Reviews The List

The List: Sébastien Tellier, ‘Tehrangeles Vice,’ Girl As Wave, The Toxic Avenger

Today’s edition of The List features just four releases. However, it draws from a bunch of different sources, modalities, and ways of life and you’re definitely in for a rewarding ride. (I mean, come on, there’s a new Tellier single out!)

Various Artists — Tehrangeles Vice (Iranian Diaspora Pop 1983-1993)

Light In The Attic is a marquee label for original works, vinyl reissues, and distribution of other labels’ often obscure gems. An upcoming example of the latter is Tehrangeles Vice, which is coming out in October via Discotchari and is a collection of 12 compelling cuts from Iranians in California who fled the 1979 Islamic Revolution (11 songs are on vinyl for the first time). Basically, these are Persian artists who settled in the Los Angeles area (hence the portmanteau of Tehran and LA) and released catchy, subversive Farsi-language cuts that the Ayatollah and his nutbags deemed an affront to Islam.

The package itself is stacked: a 20-page booklet by Dr. Farzaneh Hemmasi, lyrics (in Farsi and English), a bunch of original art, etc. You can get more information (and pre-order the collection) via LITA’s own site or its Bandcamp page. (Read about the story behind the impact of cassettes on both the revolution and these diaspora songs. It’s fascinating.)

Sébastien Tellier — “Refresh”

The latest single from the French maestro is an energetic 1980s-tastic disco-pop number built on a kinetic Linn Drum and a swirl of high-octave strings and fat-bottomed synths. His overly manipulated vocals are a little off-putting at first for someone like me, a decades-long Tellier fan who loves his real, robust voice. That said, it blends in perfectly with the creative posture of the work as a whole. He co-wrote this energetic work with longtime collaborator Amandine de la Richardière with production work by SebastiAn (another frequent collaborator) and Oscar Holter.

Tellier said in a statement: “It’s a track about renewal, rebirth, failures, and the ceaseless cycle of starting over. It’s about changing internal processes at certain moments in life in order to keep moving forward, to reinvent oneself, to continue existing—like an animal shedding its skin, or like reprogramming computer software to survive inner chaos.
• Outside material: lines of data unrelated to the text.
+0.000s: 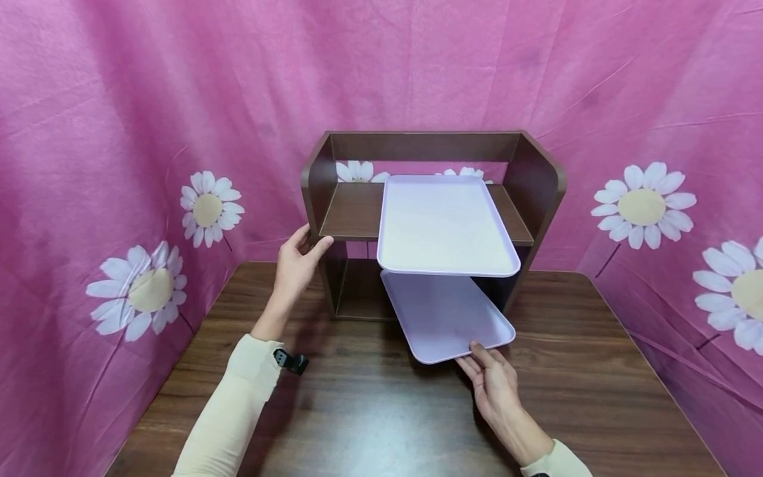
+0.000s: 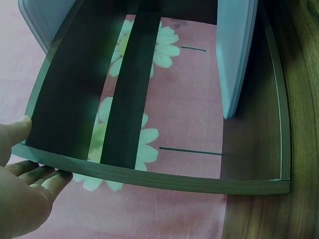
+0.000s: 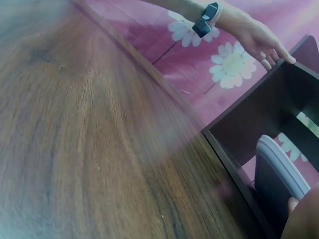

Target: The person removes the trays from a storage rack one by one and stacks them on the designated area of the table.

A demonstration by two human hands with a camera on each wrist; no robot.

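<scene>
A dark brown two-level desk shelf stands toward the back of the table. My left hand grips its left side panel near the middle board, thumb in front; in the left wrist view, the fingers bend along the panel's outer face. On the upper level lies a pale lilac tray, its front end jutting past the board. Below it, a second lilac tray sticks out of the lower compartment at a slant. My right hand pinches this lower tray's front edge, thumb above and fingers beneath. The lower tray's back end is hidden.
The wood-grain table extends in front of the shelf and to both sides. A pink curtain with white daisies hangs behind and at the sides. A black wrist device is strapped over the left sleeve.
</scene>
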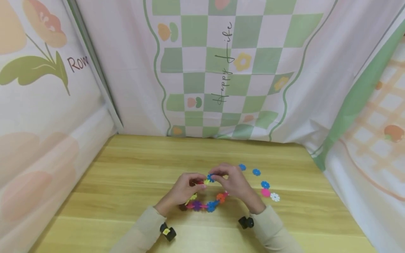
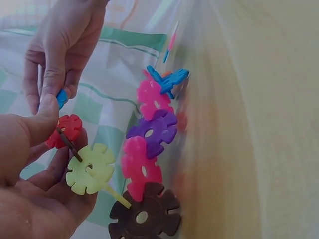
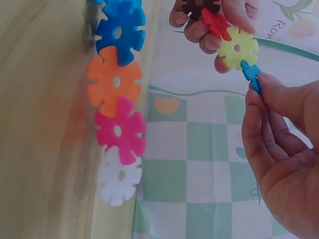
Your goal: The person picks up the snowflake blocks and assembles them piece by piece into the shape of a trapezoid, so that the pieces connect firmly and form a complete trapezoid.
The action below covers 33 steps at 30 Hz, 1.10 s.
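My left hand (image 1: 185,186) grips the end part of a chain of slotted plastic flower-shaped discs, thumb and fingers around a red disc (image 3: 215,26). A yellow disc (image 3: 247,48) joined to the red one sticks out beyond the fingers. My right hand (image 1: 234,181) pinches a blue disc (image 3: 251,77) between thumb and fingers, its edge at the yellow disc's rim. The rest of the chain loops back toward me low over the table, with a brown disc (image 2: 154,219), a purple disc (image 2: 162,124), an orange disc (image 3: 129,82) and a white disc (image 3: 117,186) at its other end.
Right of my right hand, loose blue discs (image 1: 256,172), a pink disc (image 1: 265,192) and a white disc (image 1: 275,197) lie on the wooden table (image 1: 133,168). Patterned curtains (image 1: 133,70) hang along the table's back and sides.
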Tool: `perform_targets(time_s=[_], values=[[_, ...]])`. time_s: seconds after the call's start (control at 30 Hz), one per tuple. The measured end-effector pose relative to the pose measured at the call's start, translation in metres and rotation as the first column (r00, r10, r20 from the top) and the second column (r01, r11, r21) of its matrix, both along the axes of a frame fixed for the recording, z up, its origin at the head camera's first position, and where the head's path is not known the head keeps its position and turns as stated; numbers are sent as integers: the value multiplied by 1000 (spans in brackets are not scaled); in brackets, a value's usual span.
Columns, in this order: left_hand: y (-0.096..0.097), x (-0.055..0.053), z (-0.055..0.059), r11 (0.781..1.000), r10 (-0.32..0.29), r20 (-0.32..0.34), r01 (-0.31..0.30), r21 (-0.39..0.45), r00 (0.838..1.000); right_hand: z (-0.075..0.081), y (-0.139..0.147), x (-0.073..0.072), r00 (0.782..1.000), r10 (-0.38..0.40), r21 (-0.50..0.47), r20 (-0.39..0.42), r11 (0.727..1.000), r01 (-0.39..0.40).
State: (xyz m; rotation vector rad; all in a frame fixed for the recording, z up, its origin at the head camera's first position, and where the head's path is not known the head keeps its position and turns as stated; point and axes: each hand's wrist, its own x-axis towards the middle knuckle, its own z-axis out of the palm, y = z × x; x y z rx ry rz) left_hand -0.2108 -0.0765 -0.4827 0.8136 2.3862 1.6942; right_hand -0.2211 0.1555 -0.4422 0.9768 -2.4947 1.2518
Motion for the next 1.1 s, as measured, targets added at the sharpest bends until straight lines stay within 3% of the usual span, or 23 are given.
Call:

And always rolling the dice again, over and over.”

It’s available now to stream via Because Music. (He’s seemingly no longer on longtime label Record Makers). I hope this means a full album is afoot.

Girl As Wave — “Sparks”

This synth-heavy splash of love and lust evokes the dark-light dichotomy and catchy sensibilities of artists like Pr0files, who exist on a spectrum that originates with beams of light shining from the neon-on-black essence of the Drive soundtrack. It is curiously a number that could have easily been released in 2015, which is perfectly damn fine in my view. Genre and time are increasingly meaningless in our contemporary world, and so nothing is dated and all things exist and once and not at all. There isn’t a ton of information out there about GAW, but according to an AnalogueTrash post from 2023 the project is the work of musician Marci Elizabeth. Out now on streaming.

Brooke Blair and Will Blair — The Toxic Avenger (Original Motion Picture Soundtrack)

Macon Blair’s Peter Dinklage-starring reboot of the Troma classic is as delightfully unhinged, unapologetically gory, and utterly fun as you’d imagine. A key part of this is the music from the other Blairs. The score easily operates in the cinematic bombast and whimsy required of a film like this, but laced within the maximalist symphonics are things like dirty electric guitars and delectably articulated Bossa Nova. That provides a worthwhile glue to the original songs the Blairs also created. You get trashy nu-metal songs by in-film band (and antagonists) The Killer Nutz along with mid-century numbers like the 1950s rock song “The Good Things” from another in-film fictional band called The Whoopsie Dews. It’s all-around great.

Notably, the score has a provenance as anarchistic as the people in the film. According to press materials: “Over 120 musicians in eight countries contributed to the soundtrack, including Medirecon, a 16-piece Kyiv-based string ensemble who recorded by generator after Russian forces cut power to the city’s [grid] during the early days of the occupation.”

You can stream the Lakeshore Records-released album via all the usual suspects. The inimitable Mutant has up for pre-order a stunning physical package, with “Toxic Green and Black” vinyl with glow-in-the-dark splatter. This sits inside a silver mirror board sleeve with a glow-in-the-dark eye. There are also liner notes by all three Blairs.